Last time I was up in the Fitzroy Valley I spent a morning out at Bayulu Remote Community School, a primary school that is situated on Gogo Station, just a short drive off the Great Northern Highway. I ran some introductory music workshops with each of the classes and met the teachers, planting seeds for a more extensive engagement on my next visit.

One of the first requests made during that reconnaissance visit was from the Indigenous Language Teachers. “We’d love to do some songwriting in language,” they told me. As a result, on this residency (my fourth with Tura in the ‘Music in Community’ twice-yearly, 3-year residency) I’ve been spending each Friday in Bayulu School, and songwriting with the Language Teachers has been a real highlight.

I’ve been working with Irene, the Walmajarri teacher. Irene is wonderful to collaborate with. She comes in with ideas, she suggests words and melodic shapes, and thinks in song shapes. Our track record is a song a week. The first song is very quiet and contemplative. It tells the story of the Ngurrara people (her people) coming out of the desert and going to work on the stations. It explains why the Walmajarri-speaking mob spread out so far from each other, and how their shared language kept them connected over the distance. So far we have two verses, in English with some key words in Walmajarri. Hopefully this week – our third – we will create a third verse that tells the story of the Ngurrara people returning to their homelands.

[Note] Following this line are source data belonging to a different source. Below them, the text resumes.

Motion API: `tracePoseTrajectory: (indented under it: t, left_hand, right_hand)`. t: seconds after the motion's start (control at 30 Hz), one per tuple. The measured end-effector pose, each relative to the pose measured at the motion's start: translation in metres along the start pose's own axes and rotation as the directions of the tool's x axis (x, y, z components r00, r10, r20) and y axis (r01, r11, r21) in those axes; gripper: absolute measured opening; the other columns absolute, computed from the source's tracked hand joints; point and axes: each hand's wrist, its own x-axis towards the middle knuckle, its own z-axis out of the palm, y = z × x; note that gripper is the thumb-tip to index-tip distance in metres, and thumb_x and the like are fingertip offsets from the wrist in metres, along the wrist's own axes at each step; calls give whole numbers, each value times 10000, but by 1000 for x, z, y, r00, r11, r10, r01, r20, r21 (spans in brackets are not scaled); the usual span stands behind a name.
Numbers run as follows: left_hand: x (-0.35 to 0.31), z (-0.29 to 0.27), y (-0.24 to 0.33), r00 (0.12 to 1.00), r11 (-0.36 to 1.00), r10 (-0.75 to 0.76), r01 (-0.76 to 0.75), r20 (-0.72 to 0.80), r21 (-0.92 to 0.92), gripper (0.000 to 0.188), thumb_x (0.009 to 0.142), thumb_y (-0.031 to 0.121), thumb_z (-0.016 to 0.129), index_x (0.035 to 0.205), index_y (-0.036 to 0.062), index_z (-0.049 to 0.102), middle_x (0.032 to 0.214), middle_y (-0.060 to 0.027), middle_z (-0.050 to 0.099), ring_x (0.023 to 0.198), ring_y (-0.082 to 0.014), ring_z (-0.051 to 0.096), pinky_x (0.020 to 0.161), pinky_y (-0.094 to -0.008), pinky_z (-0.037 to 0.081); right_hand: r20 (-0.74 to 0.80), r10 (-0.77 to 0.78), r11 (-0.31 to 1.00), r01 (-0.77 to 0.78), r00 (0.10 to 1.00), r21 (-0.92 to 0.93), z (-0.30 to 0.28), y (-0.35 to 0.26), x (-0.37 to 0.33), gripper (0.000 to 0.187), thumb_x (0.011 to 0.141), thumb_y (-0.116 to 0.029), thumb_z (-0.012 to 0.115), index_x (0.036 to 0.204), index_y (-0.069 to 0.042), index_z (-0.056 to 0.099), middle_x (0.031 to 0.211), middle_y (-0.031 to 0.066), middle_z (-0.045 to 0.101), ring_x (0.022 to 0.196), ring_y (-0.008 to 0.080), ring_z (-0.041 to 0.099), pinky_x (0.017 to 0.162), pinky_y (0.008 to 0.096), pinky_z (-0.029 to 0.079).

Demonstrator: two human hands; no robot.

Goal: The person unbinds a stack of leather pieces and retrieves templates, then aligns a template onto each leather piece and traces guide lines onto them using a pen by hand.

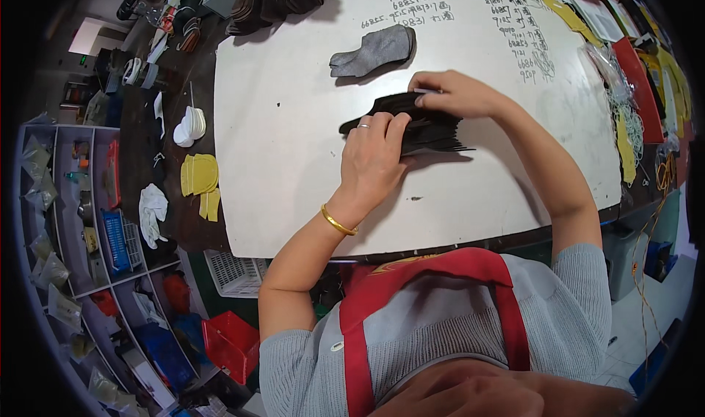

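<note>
On the white work board, a stack of thin black cut pieces [437, 139] lies between my two hands, its layers fanned at the lower right edge. My left hand [373, 146] is wrapped over the near left part of the stack, fingers bent across its top. At the far right end my right hand [455, 95] grips the stack's edge, with a thin pale object [426, 91] by its fingertips that I cannot make out. Just beyond, and apart from both hands, lies a grey stack of similarly shaped cut pieces [374, 52].
Dark stacked pieces [275, 5] line the board's far left edge. Yellow cut pieces [200, 174], a white glove [153, 213] and a white roll [191, 125] lie left of the white board [286, 160]. A red bin [637, 86] and tangled threads stand at the right.
</note>
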Motion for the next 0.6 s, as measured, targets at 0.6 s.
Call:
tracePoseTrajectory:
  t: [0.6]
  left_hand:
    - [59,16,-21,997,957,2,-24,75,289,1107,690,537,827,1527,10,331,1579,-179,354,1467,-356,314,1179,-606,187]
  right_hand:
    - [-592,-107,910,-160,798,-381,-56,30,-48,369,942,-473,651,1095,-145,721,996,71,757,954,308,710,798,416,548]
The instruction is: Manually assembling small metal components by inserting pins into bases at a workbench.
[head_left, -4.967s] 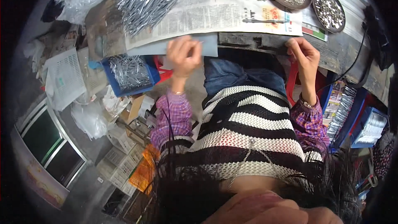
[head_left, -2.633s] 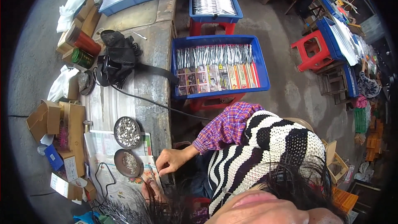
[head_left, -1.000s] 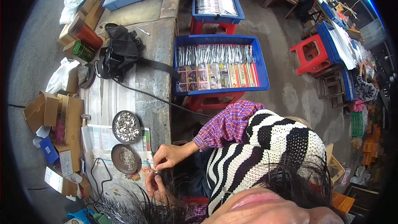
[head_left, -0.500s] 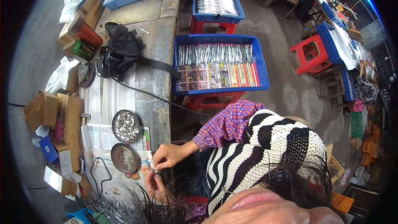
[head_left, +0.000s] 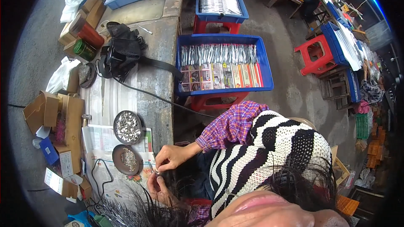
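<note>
My right hand (head_left: pixel 170 158), out of the purple plaid sleeve, is closed in a pinch over the table's edge. Just below it, my left hand (head_left: pixel 159 190) is partly behind dark hair, its thumb and fingers pressed together. The fingertips of both hands meet at something small, mostly covered. A thin silvery piece (head_left: pixel 150 166) sticks out beside them; its kind is unclear. Nearest to the hands is a dark round dish (head_left: pixel 117 164) with fine pale bits. Above it stands a second dark dish (head_left: pixel 139 136) holding larger whitish and grey pieces. Both rest on newspaper (head_left: pixel 96 136).
Black mesh straps (head_left: pixel 122 44) lie on the table, a cable (head_left: pixel 153 95) running from them. Cardboard boxes (head_left: pixel 70 130) line the far edge. A blue tray (head_left: pixel 267 73) of packed metal tools stands on a red stool (head_left: pixel 216 101) beside the table. Other people sit at the upper right.
My fingertips have shifted very slightly around the small piece. Both hands stay in the same place, and the dishes have not moved.
</note>
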`<control>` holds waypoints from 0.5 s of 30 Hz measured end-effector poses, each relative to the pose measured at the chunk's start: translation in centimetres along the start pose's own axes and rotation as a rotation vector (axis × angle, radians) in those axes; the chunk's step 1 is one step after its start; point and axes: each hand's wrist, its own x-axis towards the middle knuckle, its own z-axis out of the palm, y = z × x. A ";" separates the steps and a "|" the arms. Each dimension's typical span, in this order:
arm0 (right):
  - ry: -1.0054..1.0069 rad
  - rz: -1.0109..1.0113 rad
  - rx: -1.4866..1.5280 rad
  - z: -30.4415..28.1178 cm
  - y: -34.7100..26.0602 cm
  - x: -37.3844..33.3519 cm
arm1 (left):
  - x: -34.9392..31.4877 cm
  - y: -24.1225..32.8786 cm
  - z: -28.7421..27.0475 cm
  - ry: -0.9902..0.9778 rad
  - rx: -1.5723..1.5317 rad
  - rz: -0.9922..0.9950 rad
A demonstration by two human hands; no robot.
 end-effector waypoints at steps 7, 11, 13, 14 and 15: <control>0.006 -0.006 0.008 0.1 0.1 0.0 | 0.0 -0.3 0.0 0.017 0.005 0.009; -0.006 -0.001 -0.003 -0.1 0.0 0.0 | 0.0 0.4 0.6 0.040 0.019 -0.013; 0.008 -0.020 -0.007 0.0 0.0 0.0 | -0.1 0.7 0.8 0.053 0.015 -0.036; 0.007 -0.020 -0.007 0.0 0.0 0.0 | -0.1 0.9 0.9 0.059 -0.007 -0.036; 0.011 -0.022 -0.010 0.0 -0.1 0.0 | -0.2 0.9 1.0 0.064 -0.030 -0.036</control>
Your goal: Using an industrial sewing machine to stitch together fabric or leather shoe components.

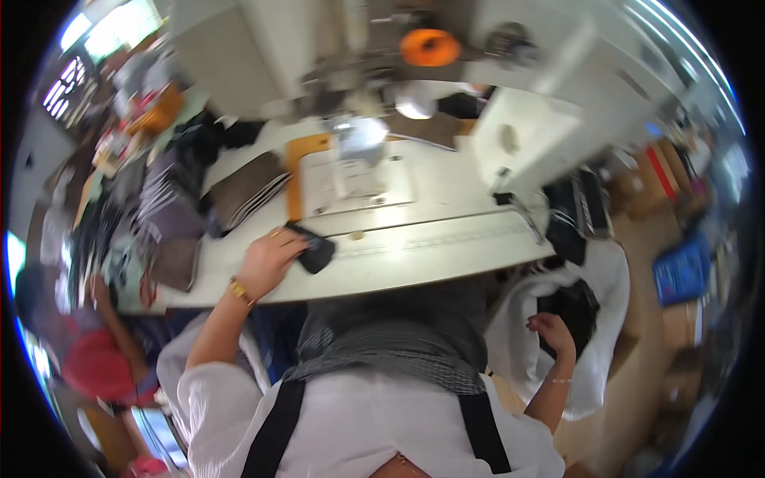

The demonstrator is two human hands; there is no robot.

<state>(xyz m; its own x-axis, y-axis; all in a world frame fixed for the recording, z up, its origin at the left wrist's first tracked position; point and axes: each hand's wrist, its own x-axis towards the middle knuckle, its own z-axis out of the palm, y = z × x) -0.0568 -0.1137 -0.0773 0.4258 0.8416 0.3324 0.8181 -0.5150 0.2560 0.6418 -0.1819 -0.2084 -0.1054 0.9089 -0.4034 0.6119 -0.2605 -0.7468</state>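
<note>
On the table (414, 267) in front of the sewing machine (526, 135), my left hand (267, 259) rests near the front edge, fingers curled over the near end of a small dark piece (317, 248); I judge this a light pinch or press that keeps it flat, though I cannot tell how tightly it is held. The piece lies just left of the machine's pale bed plate (358, 183), close enough, in my judgement, to slide toward the needle. Left of the machine, a stack of striped fabric (243, 191) sits well back from the front edge, with darker cloth (159, 215) heaped beyond the table's left end. An orange spool (430, 46) stands behind the machine head. My right hand (550, 331) hangs below the table's front edge, right of the machine, fingers loosely bent over a white bag (606, 334) with dark cloth (567, 307) inside; whether it grips anything I cannot tell. Open room remains along the table's front strip between piece and right corner; the left side is crowded, and blur hides detail there.
</note>
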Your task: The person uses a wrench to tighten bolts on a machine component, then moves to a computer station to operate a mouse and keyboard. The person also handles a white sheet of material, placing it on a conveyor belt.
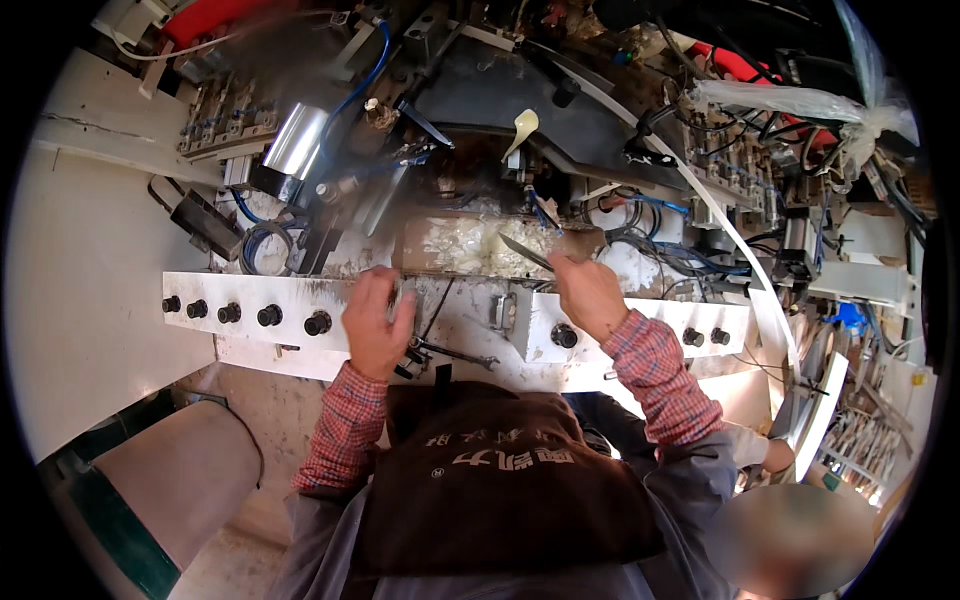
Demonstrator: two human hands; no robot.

Ngurrara people coming out of the desert

Climbing over jilji, passing by jilas and jumus.

Travelling northway, onto the station

Working for kartiya but carrying the traditional ways.

            They never knew they’d be gone so long

            But they never forgot the way back home.

            They knew the track

            To take them back

            To their homeland Ngurrara country.

            To their homeland Ngurrara country.

Another song is in the Walmajarri language entirely. It is a song about hunting and fishing. I learned some of the words in the process of writing it (reinforced by participating in one of Irene’s language classes with Year 2 students, where we played ‘Bingo’ with pictures and matching words. I did not win).

We will record the songs together before this residency ends, and we hope that students in the school can also learn to sing them.